NORAD relies on volunteers to make the program possible. Many volunteers are employees at Cheyenne Mountain and Peterson Air Force Base. Each volunteer handles about forty telephone calls per hour, and the team typically handles more than 12,000 e-mails and more than 70,000 telephone calls from more than two hundred countries and territories. Most of these contacts happen during the twenty-five hours from 2 a.m. on December 24 until 3 a.m. MST on December 25. Google Analytics has been in use since December 2007 to analyze traffic at the NORAD Tracks Santa website. As a result of this analysis information, the program can project and scale volunteer staffing, telephone equipment, and computer equipment needs for Christmas Eve.
By December 25, 2009, the NORAD Tracks Santa program had 27,440 twitter followers and the Facebook page had more than 410,700 fans.

Website and other media
This publicity picture for NORAD Tracks Santa shows two Northeastern Air Defense Sector
members with radarequipment in December 2008,.
The NORAD Tracks Santa program has always made use of a variety of media. From the 1950s to 1996, these were the telephone hotline, newspapers, radio, phonograph records and television. Many television newscasts in North America feature NORAD Tracks Santa as part of their weather updates on Christmas Eve.
From 1997 to the present, the program has had a highly publicized internet presence. As mobile media and social media have become popular and widespread as methods of direct communication, these newer media have also been embraced by the program.The layout of the NORAD Tracks Santa website and its webpages have changed from 1997 to the present due to changes in internet technologies, and changes in partners and sponsors for a particular year.
From mid-January until November 30, when one arrives at the NORAD Tracks Santa website, one is greeted with a message to come back on 1 December to "track Santa with NORAD". During December one finds a NORAD Tracks Santa website with all the features available.
On Christmas Eve, the NORAD Tracks Santa website videos page is generally updated each hour, when it is midnight in a different time zone. The "Santa Cam" videos show CGI images of Santa Claus flying over famous landmarks. Each video is accompanied by a voice-over, typically done by NORAD personnel, giving a few facts about the city or country depicted.[8] Celebrity voice-overs have also been used over the years. For the London "Santa Cam" video, English television personality and celebrity Jonathan Ross did the voice-over for 2005 to 2007 and the former Beatles drummer Ringo Starr narrated the same video in 2003 and 2004. In 2002, Aaron Carter provided the voice-over for three videos.
The locations and landmarks depicted in some of the "Santa Cam" videos have changed over the years.
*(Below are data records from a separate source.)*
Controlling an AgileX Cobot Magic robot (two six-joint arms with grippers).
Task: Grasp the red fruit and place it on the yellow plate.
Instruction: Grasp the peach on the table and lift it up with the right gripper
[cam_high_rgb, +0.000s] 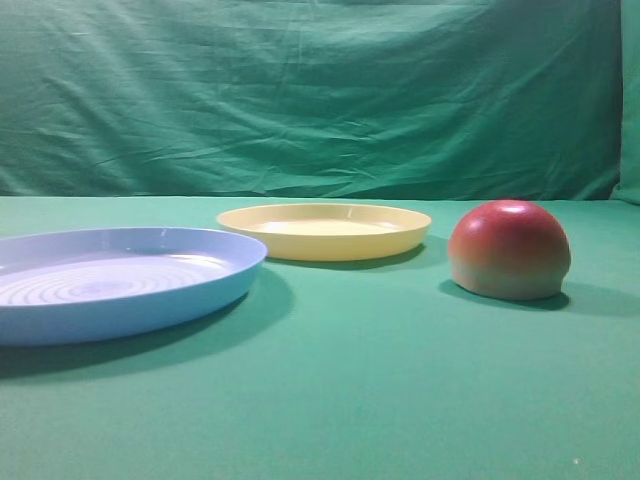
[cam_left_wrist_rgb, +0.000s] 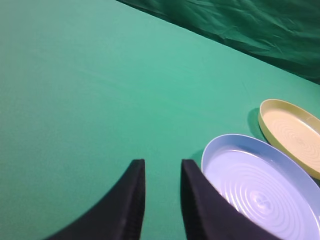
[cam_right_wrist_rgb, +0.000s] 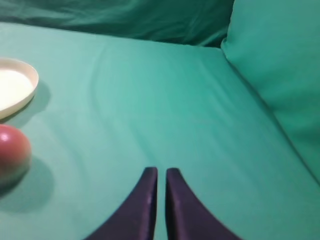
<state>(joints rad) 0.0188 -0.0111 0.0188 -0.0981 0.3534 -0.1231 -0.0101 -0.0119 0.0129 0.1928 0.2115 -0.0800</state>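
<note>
Key relation: the red fruit (cam_right_wrist_rgb: 11, 152) lies at the left edge of the right wrist view, off to the left of the right gripper (cam_right_wrist_rgb: 161, 175) and a little ahead of its tips. In my judgement the coming move is a swing left and forward, with the jaws opened first.
Nearer arm: the right one, judged from the fruit showing in its wrist view and not in the left wrist view.
Right gripper: dark curved jaws drawn nearly together, only a thin slit between them, holding nothing, above bare green cloth.
Left gripper (cam_left_wrist_rgb: 162, 167): jaws apart with a clear gap, empty, at the bottom of its view, just beside the rim of the blue plate (cam_left_wrist_rgb: 260, 185).
Red fruit: resting flat side down on the bench (cam_high_rgb: 350, 400), right of centre in the high view; smooth glossy dome, red on top paling to yellow-green low down. No long axis, so any approach angle looks equal.
Yellow plate (cam_high_rgb: 325, 230): centre of the high view, behind and left of the fruit, near but apart; shallow, round, pale matte plastic with a low rim, empty.
Blue plate: larger, ringed inside, lower left.
Backdrop (cam_high_rgb: 300, 90): wrinkled green cloth.
</note>
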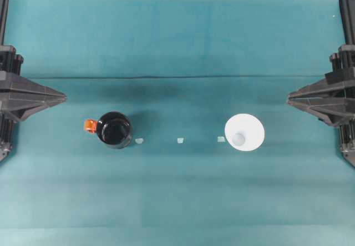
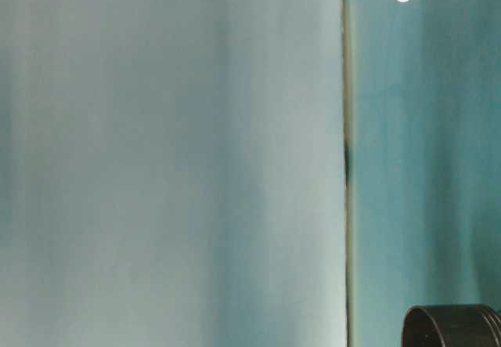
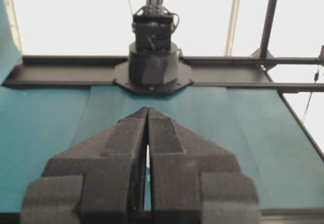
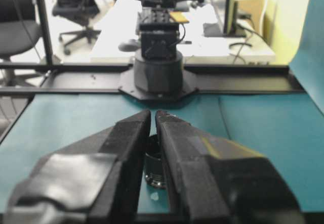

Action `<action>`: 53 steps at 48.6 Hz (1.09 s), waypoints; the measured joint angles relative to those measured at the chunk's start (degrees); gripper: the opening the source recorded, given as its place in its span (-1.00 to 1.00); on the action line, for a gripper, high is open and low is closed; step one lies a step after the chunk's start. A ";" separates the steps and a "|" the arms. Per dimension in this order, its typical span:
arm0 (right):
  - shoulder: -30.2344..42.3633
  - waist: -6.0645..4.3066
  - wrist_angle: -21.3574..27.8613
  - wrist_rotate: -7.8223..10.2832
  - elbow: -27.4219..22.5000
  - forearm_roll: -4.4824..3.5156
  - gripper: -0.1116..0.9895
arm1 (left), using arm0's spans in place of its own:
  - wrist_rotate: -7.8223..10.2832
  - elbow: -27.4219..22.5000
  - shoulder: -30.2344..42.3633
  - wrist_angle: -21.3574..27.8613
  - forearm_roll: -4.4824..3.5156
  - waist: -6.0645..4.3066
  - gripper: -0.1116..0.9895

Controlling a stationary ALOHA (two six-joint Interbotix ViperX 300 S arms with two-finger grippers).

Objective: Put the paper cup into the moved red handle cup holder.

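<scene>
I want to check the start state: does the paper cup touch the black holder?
Apart. The overhead view shows the cup and the holder with a wide stretch of bare teal table between them.

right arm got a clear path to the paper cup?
Probably yes. The right gripper sits shut at the table's right edge, and only bare teal table lies between it and the upright paper cup. The black holder stands far off on the left.
</scene>
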 measured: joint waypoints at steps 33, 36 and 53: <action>0.00 -0.18 19.16 6.50 0.26 2.20 -0.98 | -3.34 -14.41 18.54 45.88 0.70 0.18 -0.75; 0.00 -0.18 19.34 6.94 0.26 2.20 -0.98 | -3.34 -15.21 20.48 49.39 0.70 0.18 -0.75; 0.00 -0.18 19.60 7.03 0.26 2.20 -0.98 | -2.55 -20.13 27.42 59.15 1.05 0.18 -0.75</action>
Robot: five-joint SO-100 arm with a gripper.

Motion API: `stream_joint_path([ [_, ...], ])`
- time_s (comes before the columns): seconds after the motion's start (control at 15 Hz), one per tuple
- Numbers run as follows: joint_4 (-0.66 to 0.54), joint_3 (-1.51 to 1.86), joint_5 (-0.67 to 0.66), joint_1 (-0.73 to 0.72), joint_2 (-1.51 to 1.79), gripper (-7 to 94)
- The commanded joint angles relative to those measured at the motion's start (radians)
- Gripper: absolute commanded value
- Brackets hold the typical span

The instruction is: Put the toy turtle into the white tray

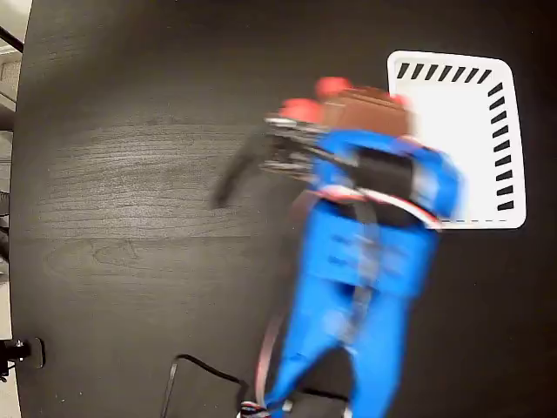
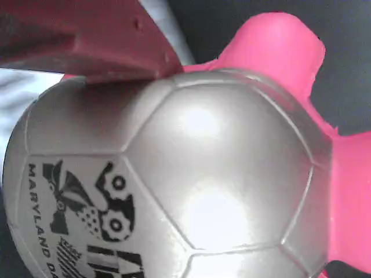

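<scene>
The toy turtle is held above the dark table, just left of the white tray. Its pinkish-red head and flippers stick out from under the blurred blue arm. My gripper is shut on it, with the dark red jaw lying over the shell. In the wrist view the shiny tan shell fills the frame, with a black printed patch at lower left and a pink flipper at upper right. One dark red finger presses on the shell's top. The tray holds nothing that I can see.
The dark wood-grain table spreads to the left of the arm. A black cable loops near the front edge by the arm's base. A dark blurred part juts out left of the wrist.
</scene>
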Motion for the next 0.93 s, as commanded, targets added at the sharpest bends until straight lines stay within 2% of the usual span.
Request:
stream_joint_path([
  [0.0,0.029,-0.161,-0.021,0.193,0.087,0],
  [0.13,0.04,-0.265,-0.02,0.298,0.002,0],
  [0.27,0.037,-0.321,-0.018,0.339,-0.086,0],
  [0.53,0.035,-0.502,0.026,0.344,-0.285,0],
  [0.87,-0.025,-0.58,0.035,0.302,-0.457,0],
])
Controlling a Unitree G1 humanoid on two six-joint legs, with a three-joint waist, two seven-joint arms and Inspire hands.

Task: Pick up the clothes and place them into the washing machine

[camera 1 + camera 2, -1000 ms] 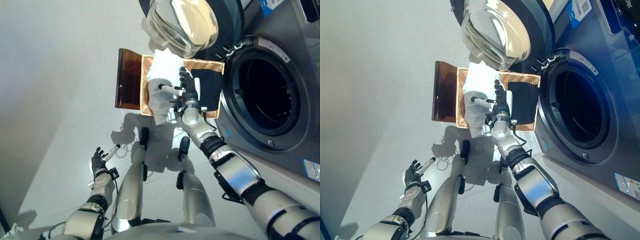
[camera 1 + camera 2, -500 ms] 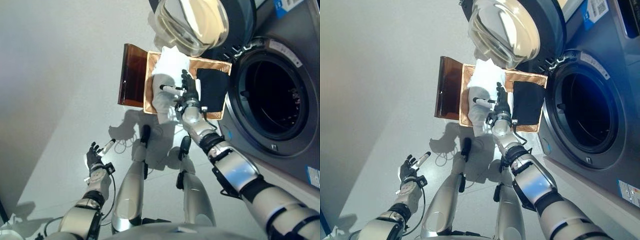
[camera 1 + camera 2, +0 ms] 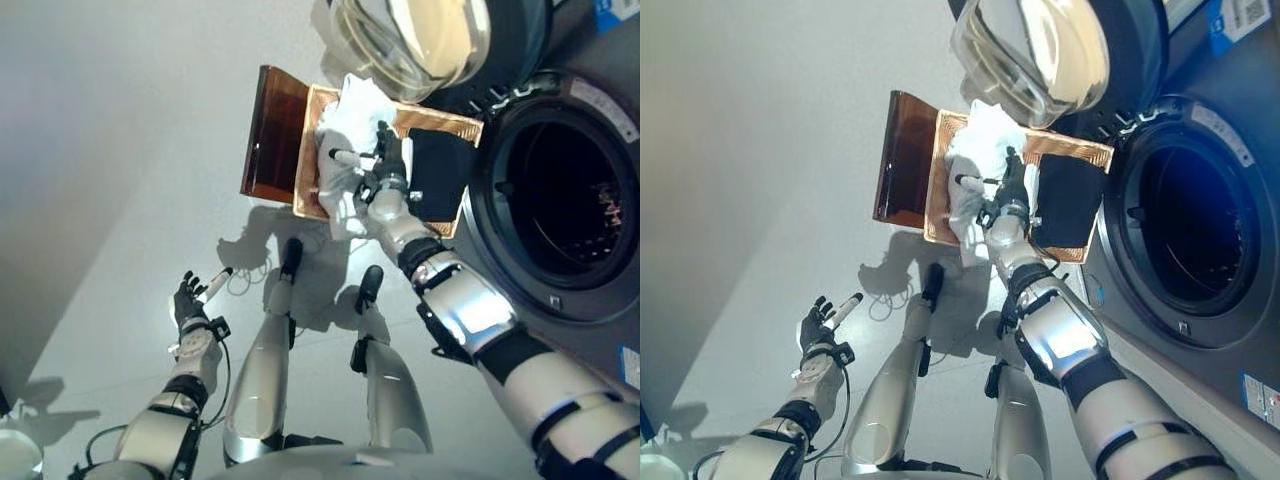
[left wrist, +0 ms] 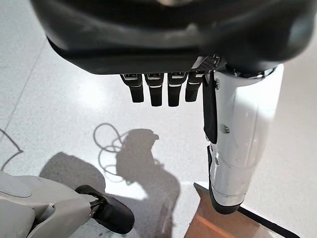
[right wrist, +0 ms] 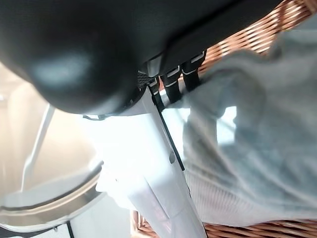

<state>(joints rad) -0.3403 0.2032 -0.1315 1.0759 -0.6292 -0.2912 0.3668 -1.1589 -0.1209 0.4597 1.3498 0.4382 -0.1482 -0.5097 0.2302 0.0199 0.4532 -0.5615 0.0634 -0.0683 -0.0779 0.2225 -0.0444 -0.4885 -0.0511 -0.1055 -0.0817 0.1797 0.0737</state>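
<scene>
A white cloth (image 3: 348, 130) lies bunched in the shallow wicker basket (image 3: 440, 120), with one end hanging over the basket's near edge. A black cloth (image 3: 440, 175) lies in the basket beside it, on the machine's side. My right hand (image 3: 385, 172) rests on top of the white cloth with fingers straight and the white-covered thumb stretched out. In the right wrist view the fingers (image 5: 173, 82) press into the white cloth (image 5: 247, 144) over the wicker (image 5: 247, 34). My left hand (image 3: 190, 300) hangs open and empty over the floor, far from the basket; it also shows in the left wrist view (image 4: 156, 89).
The basket rests on a low dark brown box (image 3: 275, 140). The washing machine's round opening (image 3: 570, 200) is dark and open to the right of the basket. Its glass door (image 3: 420, 35) hangs open above the basket's far side. Pale floor (image 3: 120, 150) lies to the left.
The whole view has shifted, so the camera has moved. My right hand stays on the white cloth, which looks more bunched beneath it. My left hand stays low and open.
</scene>
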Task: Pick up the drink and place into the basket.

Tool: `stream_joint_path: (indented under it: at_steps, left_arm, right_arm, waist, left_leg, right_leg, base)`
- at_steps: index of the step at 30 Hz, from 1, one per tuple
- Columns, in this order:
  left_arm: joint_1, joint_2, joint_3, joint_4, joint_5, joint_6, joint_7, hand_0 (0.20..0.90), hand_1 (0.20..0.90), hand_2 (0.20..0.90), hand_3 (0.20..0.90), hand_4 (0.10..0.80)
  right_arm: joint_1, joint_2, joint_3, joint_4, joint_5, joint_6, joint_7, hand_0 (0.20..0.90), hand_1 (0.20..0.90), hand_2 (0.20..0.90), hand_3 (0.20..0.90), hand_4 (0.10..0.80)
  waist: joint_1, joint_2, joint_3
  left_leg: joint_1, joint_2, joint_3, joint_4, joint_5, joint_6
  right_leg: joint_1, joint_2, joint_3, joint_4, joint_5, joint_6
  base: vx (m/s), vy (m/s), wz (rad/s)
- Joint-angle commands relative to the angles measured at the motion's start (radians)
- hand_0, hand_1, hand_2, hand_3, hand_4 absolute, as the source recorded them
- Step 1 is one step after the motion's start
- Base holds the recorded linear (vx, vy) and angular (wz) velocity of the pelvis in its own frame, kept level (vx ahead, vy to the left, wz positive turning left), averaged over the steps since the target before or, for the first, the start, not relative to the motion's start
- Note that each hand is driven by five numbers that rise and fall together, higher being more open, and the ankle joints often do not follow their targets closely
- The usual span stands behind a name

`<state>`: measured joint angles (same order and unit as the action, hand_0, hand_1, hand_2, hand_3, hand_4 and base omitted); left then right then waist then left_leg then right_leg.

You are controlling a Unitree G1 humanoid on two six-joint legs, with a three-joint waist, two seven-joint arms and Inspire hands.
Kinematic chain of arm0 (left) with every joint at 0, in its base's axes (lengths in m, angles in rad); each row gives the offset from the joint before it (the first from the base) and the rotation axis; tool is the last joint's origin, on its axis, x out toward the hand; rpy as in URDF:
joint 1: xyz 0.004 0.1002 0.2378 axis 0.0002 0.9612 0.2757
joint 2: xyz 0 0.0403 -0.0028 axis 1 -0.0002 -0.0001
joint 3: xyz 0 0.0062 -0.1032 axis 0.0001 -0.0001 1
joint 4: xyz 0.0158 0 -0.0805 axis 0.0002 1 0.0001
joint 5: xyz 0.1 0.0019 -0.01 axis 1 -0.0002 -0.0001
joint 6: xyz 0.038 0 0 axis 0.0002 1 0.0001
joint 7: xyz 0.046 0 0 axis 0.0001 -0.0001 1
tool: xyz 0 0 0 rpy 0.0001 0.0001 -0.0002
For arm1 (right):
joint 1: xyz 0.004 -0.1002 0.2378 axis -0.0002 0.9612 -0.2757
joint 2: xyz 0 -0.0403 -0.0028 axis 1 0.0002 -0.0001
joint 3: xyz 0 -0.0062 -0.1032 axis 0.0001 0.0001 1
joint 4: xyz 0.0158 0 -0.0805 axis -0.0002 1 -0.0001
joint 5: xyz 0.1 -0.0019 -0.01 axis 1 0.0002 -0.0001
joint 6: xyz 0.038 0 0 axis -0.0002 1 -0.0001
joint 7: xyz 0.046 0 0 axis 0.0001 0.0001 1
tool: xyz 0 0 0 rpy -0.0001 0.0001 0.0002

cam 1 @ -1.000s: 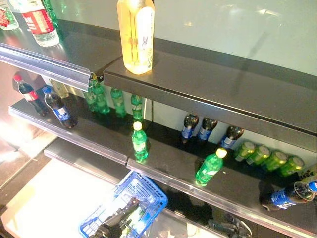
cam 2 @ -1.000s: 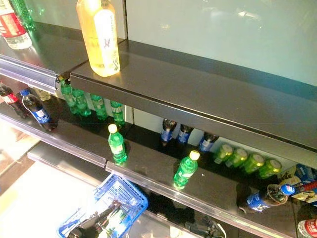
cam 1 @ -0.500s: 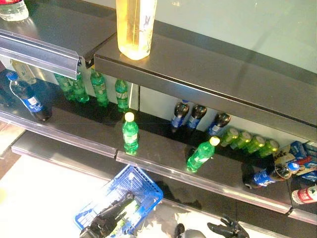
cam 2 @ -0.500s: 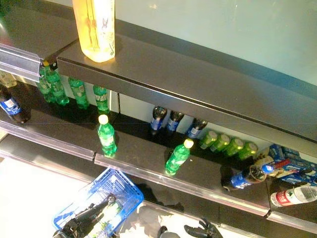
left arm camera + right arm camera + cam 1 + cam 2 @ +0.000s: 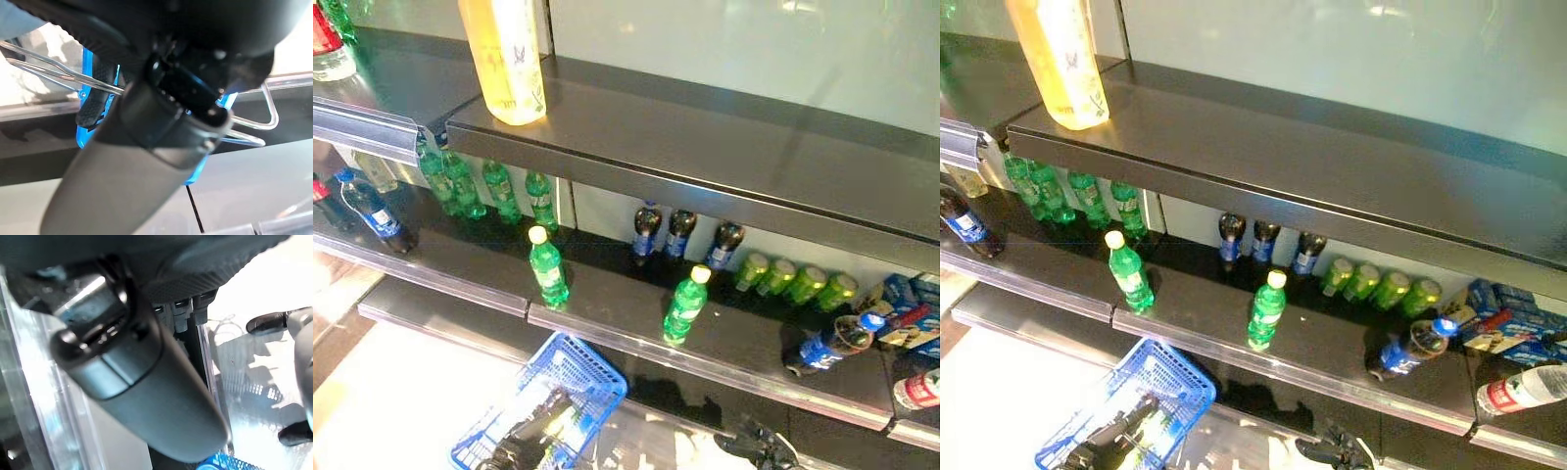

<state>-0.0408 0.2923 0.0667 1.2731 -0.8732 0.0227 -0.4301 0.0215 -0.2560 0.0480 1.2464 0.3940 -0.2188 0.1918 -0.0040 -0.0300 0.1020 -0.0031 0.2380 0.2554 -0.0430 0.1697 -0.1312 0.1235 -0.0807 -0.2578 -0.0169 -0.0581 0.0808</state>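
Observation:
Two upright green drink bottles, one point(image 5: 548, 269) on the left and one point(image 5: 685, 305) to its right, stand at the front of the middle shelf point(image 5: 607, 304). Below it hangs the blue wire basket point(image 5: 592, 367). My left hand point(image 5: 533, 433) reaches over the basket, fingers curled round its wire handle point(image 5: 254, 122). Something green and white shows inside the basket beside that hand. My right hand point(image 5: 759, 448) hangs low under the shelf's front edge, fingers spread, holding nothing.
Dark cola bottles point(image 5: 680, 233) and green cans point(image 5: 793, 282) line the back of the middle shelf. A blue-capped bottle point(image 5: 827, 343) lies on its side at the right. A tall yellow bottle point(image 5: 509, 59) stands on the upper shelf point(image 5: 705, 147). More green bottles point(image 5: 470, 186) stand left.
The whole picture has shifted, so the camera has moved. The bottles, the basket and both hands keep their places relative to each other.

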Motion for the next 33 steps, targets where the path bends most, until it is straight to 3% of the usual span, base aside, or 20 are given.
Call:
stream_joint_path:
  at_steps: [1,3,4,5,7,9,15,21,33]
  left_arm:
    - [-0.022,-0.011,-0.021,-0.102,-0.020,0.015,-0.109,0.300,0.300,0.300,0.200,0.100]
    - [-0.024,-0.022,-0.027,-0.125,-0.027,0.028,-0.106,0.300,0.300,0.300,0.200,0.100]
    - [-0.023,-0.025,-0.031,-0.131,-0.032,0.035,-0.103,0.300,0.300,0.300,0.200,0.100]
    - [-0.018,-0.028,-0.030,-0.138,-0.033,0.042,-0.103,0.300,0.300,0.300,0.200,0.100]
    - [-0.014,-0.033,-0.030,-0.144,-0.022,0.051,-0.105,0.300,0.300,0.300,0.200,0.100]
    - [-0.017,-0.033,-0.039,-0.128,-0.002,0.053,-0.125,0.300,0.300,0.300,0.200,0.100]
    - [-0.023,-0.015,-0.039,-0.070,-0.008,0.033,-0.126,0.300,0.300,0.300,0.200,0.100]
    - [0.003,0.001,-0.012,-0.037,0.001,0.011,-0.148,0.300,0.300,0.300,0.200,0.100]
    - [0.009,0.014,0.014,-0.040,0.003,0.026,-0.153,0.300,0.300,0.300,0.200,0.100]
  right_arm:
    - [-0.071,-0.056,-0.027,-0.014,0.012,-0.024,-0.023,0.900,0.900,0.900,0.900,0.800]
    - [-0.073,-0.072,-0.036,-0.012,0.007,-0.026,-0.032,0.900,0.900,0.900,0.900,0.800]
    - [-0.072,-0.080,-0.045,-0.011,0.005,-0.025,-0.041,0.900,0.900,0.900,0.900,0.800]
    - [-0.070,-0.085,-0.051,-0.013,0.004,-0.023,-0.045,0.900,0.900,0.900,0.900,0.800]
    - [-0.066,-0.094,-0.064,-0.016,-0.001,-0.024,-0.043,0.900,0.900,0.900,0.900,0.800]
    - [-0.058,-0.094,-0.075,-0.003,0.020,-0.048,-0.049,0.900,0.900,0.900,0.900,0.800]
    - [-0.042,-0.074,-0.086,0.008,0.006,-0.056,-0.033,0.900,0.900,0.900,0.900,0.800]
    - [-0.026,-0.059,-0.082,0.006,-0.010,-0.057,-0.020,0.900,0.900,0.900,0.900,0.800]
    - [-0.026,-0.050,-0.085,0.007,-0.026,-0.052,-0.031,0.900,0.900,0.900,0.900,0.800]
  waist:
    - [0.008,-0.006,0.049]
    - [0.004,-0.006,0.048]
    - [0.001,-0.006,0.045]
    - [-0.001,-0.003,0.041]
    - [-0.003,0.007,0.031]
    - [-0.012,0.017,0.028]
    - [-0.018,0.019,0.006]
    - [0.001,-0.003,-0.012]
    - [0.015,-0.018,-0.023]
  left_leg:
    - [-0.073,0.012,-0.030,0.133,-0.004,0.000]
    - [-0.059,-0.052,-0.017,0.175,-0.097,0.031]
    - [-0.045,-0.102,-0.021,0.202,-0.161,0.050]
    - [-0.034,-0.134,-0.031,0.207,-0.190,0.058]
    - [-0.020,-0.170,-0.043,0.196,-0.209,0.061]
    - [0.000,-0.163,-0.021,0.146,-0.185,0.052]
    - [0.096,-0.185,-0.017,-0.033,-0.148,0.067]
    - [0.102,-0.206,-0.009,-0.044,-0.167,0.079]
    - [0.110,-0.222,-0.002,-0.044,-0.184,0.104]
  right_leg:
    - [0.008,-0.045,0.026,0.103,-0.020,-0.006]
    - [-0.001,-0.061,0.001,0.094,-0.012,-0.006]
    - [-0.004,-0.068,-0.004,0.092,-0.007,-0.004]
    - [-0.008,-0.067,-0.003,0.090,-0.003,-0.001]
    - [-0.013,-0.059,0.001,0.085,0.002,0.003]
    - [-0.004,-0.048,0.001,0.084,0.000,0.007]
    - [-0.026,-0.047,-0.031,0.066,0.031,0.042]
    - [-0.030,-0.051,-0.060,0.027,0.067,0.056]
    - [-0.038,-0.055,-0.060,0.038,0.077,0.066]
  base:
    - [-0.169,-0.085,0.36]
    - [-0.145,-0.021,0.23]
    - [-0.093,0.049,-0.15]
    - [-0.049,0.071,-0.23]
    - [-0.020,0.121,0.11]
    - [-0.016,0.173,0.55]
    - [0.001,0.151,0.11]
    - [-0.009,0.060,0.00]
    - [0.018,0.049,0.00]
In 2009, twenty-nine "Santa Cam" videos were posted on the website. In previous years, twenty-four to twenty-six videos had been posted.

Sponsorship and publicity
This publicity picture shows two members of Canadian
 Forces with radar screens.
NORAD Tracks Santa relies on corporate sponsorship, and is not financed by American and Canadian taxpayers.
U.S. military units that have provided publicity for the program include the Northeast Air Defense Sector of the New York Air National Guard and the U.S. Naval Reserve Navy Information Bureau (NIB) 1118 at Fort Carson, Colorado. Other U.S. federal agencies, such as the National Aeronautics and Space Administration (NASA) and the National Oceanic and Atmospheric Administration (NOAA), have also publicized the service, as have the Canadian Forces.